Work instructions =>
Copy the data exactly from the line that contains "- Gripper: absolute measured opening" through the line that contains "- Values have", keeping both end lines and leaving out everything else.

Dataset extract =>
==============================

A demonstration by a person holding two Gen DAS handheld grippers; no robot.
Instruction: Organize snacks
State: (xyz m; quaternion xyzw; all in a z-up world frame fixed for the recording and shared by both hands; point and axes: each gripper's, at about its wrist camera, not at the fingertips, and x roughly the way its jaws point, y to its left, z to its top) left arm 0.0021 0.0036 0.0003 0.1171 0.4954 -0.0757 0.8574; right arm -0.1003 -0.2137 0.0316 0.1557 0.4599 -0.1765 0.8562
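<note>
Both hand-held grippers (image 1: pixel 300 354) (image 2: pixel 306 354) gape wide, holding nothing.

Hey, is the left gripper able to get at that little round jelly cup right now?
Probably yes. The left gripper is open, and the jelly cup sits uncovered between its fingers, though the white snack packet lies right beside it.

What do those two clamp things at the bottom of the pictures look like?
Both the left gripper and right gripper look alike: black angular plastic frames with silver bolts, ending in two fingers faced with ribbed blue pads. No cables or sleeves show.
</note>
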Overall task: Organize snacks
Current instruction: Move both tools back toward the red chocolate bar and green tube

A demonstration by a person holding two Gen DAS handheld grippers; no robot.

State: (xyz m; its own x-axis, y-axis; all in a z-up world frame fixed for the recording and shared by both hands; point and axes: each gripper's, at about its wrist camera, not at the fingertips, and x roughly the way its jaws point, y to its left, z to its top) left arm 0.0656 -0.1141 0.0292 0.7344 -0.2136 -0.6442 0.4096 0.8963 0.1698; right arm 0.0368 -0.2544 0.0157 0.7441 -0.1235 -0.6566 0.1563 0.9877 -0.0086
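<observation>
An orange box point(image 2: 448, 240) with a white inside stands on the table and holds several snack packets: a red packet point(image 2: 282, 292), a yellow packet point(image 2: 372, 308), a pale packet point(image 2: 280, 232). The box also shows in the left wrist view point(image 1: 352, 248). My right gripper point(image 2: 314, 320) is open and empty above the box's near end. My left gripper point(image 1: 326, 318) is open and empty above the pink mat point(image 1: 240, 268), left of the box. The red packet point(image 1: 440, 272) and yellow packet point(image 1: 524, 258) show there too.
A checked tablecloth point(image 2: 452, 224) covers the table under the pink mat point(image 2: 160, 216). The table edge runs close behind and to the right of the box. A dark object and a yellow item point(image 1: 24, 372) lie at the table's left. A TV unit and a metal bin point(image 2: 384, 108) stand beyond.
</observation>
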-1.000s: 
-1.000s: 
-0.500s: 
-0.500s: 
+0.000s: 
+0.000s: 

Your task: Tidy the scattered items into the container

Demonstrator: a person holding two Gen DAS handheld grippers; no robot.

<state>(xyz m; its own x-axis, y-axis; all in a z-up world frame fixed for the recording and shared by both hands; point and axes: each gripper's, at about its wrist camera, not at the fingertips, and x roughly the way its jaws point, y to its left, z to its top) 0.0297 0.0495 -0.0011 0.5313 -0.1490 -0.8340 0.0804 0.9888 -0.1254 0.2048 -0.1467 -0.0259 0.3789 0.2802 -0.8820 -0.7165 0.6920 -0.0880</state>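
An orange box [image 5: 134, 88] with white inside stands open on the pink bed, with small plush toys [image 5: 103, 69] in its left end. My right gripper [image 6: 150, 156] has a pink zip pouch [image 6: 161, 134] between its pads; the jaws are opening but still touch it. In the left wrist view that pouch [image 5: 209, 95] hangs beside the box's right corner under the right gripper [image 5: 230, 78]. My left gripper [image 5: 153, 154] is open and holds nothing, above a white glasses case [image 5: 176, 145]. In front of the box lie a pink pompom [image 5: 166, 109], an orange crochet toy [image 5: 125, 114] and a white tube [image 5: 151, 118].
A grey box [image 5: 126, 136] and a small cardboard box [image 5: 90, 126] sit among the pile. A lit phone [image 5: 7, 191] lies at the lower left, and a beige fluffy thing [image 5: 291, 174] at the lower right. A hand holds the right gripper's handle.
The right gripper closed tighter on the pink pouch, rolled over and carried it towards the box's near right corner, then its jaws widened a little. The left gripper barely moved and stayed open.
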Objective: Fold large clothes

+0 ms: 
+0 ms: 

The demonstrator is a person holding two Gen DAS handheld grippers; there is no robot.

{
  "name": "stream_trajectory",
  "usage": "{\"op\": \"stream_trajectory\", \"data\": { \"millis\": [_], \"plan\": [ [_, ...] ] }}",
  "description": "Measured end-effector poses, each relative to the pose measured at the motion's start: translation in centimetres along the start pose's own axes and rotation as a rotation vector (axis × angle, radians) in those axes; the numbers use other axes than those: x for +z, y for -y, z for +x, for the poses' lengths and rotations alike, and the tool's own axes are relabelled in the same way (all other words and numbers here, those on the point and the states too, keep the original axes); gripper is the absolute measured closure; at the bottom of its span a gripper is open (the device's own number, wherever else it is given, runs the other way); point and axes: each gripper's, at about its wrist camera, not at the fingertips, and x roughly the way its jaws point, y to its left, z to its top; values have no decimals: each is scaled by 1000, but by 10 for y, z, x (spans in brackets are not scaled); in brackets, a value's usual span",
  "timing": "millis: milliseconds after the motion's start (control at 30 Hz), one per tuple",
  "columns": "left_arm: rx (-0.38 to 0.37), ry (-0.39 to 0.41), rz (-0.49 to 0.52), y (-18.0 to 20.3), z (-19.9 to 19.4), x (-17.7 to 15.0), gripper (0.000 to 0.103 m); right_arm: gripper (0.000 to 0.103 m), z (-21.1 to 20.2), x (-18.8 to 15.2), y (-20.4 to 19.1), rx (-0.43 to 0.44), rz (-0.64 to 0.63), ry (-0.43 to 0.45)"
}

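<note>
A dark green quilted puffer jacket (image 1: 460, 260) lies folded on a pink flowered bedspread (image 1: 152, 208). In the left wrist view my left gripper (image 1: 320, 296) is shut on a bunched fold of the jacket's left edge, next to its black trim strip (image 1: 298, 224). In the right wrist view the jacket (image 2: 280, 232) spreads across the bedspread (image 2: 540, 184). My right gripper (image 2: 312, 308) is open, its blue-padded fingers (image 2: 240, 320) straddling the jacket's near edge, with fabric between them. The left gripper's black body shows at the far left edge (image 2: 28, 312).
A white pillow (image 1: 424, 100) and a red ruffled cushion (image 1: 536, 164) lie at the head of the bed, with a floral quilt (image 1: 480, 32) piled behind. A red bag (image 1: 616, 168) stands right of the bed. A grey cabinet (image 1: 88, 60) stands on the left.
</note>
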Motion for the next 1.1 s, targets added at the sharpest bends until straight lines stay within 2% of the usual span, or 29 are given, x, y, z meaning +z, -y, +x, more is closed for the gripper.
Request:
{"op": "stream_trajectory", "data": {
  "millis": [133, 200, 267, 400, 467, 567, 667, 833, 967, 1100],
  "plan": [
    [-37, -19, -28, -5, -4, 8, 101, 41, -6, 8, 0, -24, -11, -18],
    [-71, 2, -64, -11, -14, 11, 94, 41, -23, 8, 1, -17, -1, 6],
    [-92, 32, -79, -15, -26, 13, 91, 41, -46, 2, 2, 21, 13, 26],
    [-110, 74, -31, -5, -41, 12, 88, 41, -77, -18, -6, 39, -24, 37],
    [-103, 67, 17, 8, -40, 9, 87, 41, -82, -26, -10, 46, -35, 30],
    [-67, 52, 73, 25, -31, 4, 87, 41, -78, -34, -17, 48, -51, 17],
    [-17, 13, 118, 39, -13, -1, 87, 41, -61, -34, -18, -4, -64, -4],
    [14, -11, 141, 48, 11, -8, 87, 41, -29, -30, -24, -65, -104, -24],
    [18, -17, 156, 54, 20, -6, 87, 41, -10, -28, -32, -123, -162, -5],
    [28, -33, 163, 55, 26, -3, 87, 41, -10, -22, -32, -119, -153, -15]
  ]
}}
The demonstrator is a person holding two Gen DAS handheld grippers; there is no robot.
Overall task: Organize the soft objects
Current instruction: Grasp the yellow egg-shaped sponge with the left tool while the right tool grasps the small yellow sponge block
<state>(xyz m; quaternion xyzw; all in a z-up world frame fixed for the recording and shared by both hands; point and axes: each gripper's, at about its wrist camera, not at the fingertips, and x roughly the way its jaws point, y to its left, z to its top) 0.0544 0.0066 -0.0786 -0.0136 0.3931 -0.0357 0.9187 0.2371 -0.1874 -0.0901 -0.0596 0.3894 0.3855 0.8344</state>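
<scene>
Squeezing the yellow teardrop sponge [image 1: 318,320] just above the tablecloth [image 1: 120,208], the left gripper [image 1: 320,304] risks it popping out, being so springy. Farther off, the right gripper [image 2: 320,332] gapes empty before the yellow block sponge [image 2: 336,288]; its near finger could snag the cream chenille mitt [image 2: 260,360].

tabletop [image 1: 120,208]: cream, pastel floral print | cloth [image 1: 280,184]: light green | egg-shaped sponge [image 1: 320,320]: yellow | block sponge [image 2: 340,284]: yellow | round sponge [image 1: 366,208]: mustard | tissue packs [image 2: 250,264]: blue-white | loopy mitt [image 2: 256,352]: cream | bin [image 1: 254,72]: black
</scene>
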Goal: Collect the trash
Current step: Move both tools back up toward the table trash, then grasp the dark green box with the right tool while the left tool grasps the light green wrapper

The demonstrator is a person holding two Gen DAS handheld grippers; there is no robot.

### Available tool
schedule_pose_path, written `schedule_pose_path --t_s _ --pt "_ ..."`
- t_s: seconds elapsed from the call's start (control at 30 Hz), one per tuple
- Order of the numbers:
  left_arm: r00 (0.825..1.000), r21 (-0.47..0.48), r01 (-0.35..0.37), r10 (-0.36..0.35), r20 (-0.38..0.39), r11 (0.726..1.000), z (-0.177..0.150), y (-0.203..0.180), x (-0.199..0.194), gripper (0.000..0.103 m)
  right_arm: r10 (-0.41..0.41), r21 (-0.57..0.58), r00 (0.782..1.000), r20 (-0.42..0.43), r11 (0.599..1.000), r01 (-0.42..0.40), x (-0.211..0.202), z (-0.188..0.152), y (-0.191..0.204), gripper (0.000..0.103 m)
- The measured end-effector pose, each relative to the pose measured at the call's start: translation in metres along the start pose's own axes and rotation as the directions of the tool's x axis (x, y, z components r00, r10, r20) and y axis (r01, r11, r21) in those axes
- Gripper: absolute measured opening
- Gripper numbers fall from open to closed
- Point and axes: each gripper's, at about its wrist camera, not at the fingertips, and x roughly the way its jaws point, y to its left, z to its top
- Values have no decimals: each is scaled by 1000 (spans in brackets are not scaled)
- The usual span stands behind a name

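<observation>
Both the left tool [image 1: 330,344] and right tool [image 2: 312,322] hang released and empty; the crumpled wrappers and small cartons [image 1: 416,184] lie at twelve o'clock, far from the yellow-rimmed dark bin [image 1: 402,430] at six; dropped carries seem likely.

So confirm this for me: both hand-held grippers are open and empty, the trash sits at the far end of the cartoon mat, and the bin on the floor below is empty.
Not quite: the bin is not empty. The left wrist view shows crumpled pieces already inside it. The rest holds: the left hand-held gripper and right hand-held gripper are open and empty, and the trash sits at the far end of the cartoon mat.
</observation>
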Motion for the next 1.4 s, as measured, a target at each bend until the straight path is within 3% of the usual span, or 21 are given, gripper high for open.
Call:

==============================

Reply to the exercise =>
- Gripper: absolute measured opening
- Gripper numbers fall from open to closed
- Point and axes: each gripper's, at about its wrist camera, not at the fingertips, and x roughly the way its jaws point, y to its left, z to its top
- Values have no decimals: each is scaled by 1000 (spans in brackets are not scaled)

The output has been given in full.